Episódio de hoje: Eric, o estagiário

Capítulo 3

- Não me deixa esquecer de sair da BR, não quero pegar engarrafamento.

Essa é a frase que resume nosso ânimo ao sairmos de Sapiranga. O medo, por outro lado, era perdermos a entrada certa e acabarmos caindo no engarrafamento. O que era muito pior quando se leva em conta que nem Eric nem eu sabíamos a ordem das cidades a nossa frente, só que a barreira do MPA ficava em Esteio. Coube ao motorista decidir nossa linha de ação:

- Vou cair fora aqui em Campo Bom mesmo, aí não tem problema de esquecer.
- Eric, acho que esse é um retorno!
- Não meu! Não tá vendo a entrada pra cidade ali na frente?
- Ah, sim.
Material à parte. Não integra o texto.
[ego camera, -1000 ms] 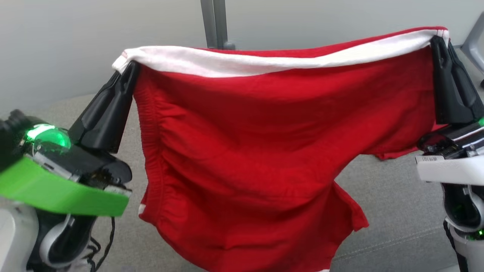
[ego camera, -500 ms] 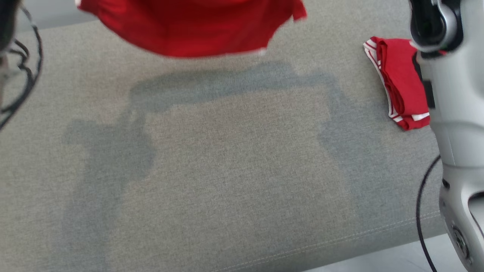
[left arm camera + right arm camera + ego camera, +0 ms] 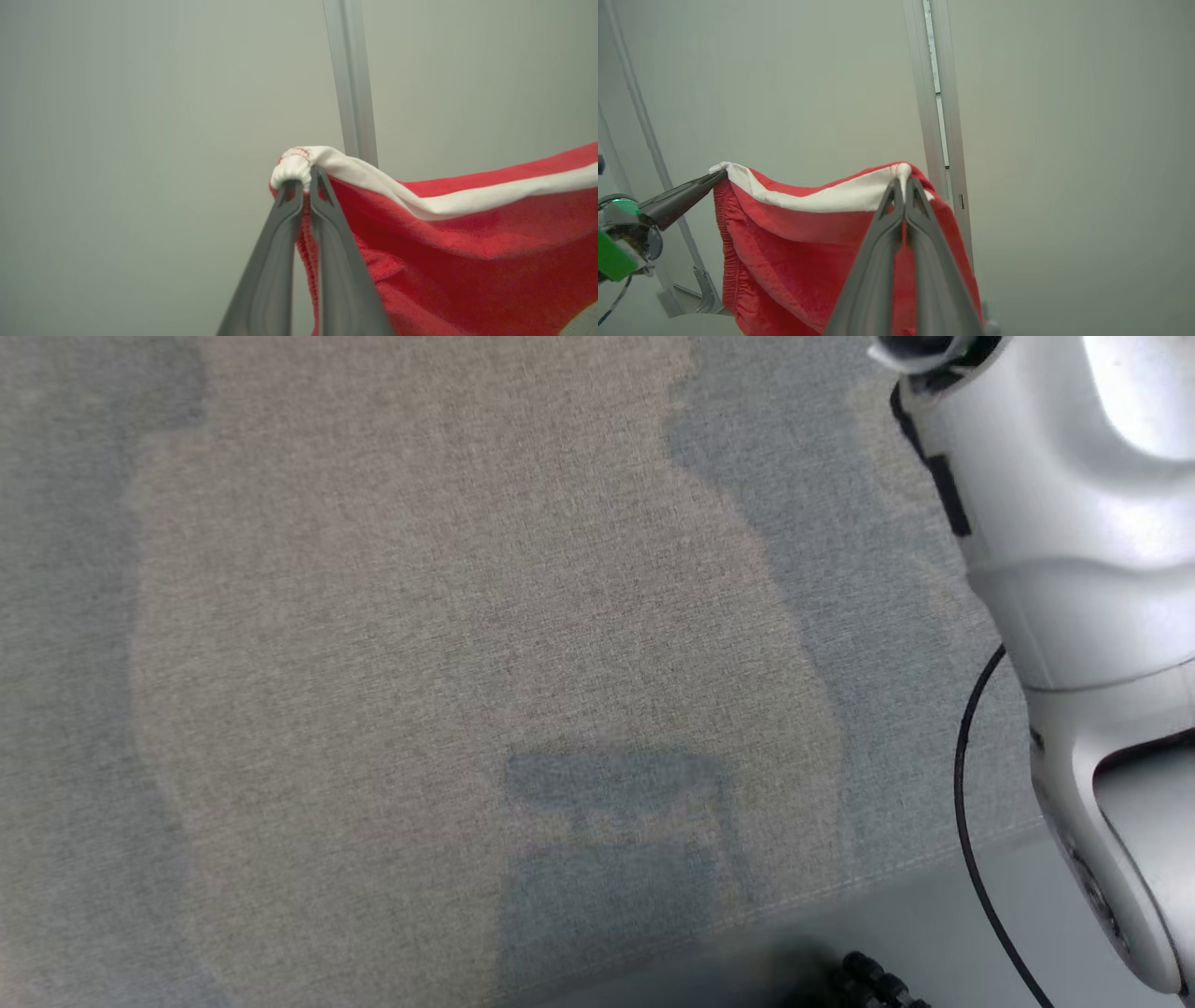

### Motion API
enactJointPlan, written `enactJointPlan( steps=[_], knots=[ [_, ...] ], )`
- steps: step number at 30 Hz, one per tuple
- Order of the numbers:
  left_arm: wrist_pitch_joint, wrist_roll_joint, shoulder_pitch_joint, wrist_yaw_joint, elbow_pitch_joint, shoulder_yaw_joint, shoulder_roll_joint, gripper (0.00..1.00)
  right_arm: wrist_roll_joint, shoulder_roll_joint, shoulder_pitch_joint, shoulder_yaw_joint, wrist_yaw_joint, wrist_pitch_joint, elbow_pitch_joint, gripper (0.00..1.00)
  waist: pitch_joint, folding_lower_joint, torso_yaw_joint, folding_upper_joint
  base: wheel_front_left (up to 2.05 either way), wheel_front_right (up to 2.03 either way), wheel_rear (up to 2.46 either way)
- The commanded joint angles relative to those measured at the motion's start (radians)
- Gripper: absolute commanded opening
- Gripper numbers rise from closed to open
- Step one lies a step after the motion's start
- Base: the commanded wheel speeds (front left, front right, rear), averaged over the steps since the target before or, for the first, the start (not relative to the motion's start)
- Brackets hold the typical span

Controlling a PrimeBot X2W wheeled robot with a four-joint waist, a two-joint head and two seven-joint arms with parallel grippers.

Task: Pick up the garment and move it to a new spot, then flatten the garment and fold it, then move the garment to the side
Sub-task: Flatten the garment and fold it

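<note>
Hanging in the air before a pale wall [image 3: 117,140]: red garment [image 3: 784,242], white waistband [image 3: 831,198] stretching between both grippers. Clamping one waistband corner, fingers pressed together: left gripper [image 3: 303,179]. Pinching the other corner likewise: right gripper [image 3: 903,184]. Looking down on grey fabric surface [image 3: 420,616] beside pale arm [image 3: 1074,523].

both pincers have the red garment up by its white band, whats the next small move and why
Probably lower both arms together, grips shut, to lay the garment on the grey surface. The left pincer and right pincer each pinch an end of its white band, so it hangs spread, and the head view shows bare fabric below.
</note>
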Motion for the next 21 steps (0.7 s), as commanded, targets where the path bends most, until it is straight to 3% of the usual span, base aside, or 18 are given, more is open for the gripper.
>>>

Foi mal.

Então lá fomos nós, seguindo estrada afora que, sem nós sabermos, contornava Campo Bom. Essa estrada, alias, nos reservava uma surpresa incrível, mas antes de chegar a ela, convém citar o diálogo que se repetiu por várias vezes, não só na atual cidade como nas outras estradas:

- Cara, mas que trânsito lento!
- É uma sinaleira.
- Ah...

Continuando, a estrada era calma, fora as sinaleiras e os caminhões lentos pelo caminho. Era um retão. O céu nublado dava um clima de Betrayal in Antara à viagem (quando se passa metade da vida jogando rpgs no vídeo game, você passa a ser capaz de fazer muitas relações surpreendentes...). E a estrada continuava, sempre reta. De repente, uma placa: “atenção: obra interrompida 1km adiante”. Nós não nos assustamos, no horizonte a estrada continuava. As placas continuavam vindo: 900m, 800m e assim por diante. Perto da placa dos 100m, nós vimos um cavalete bloqueando a pista. “Um dos lados deve estar interditado”, pensei. Ledo engano: a estrada acabava. Não virava estrada de terra, não fazia curvas, nada. Simplesmente acabava. Depois da barreira, só um homem e seu cachorro.

A nossa sorte é que uma das ruas de Campo Bom acabava logo ali e depois de um ou dois “putz” coletivos seguimos nossa jornada nas baixadas da cidade. E só não ficamos por medo porque somos pessoas prevenidas e levamos um dos itens mais importantes para uma viagem não-planejada, e não estamos falando de toalhas (isso é lapso, desculpa!):

- Quer chocolate?
- Quero. Dois quadradinhos. Ufa!

E assim nos acalmamos e seguimos por mais algum tempo, até o comentário mais letchi da viagem:

- Tu já veio por esse caminho?
- Não.

Aí resolvemos parar para pedir informações. O senhor, muito educado, nos informou que para chegarmos em Novo Hamburgo (a próxima parada), precisaríamos seguir até a avenida grande no topo da ladeira e dobrar à esquerda; depois seguir até a rotatória e esquerda de novo. Na rotatória, Eric pegou a direita.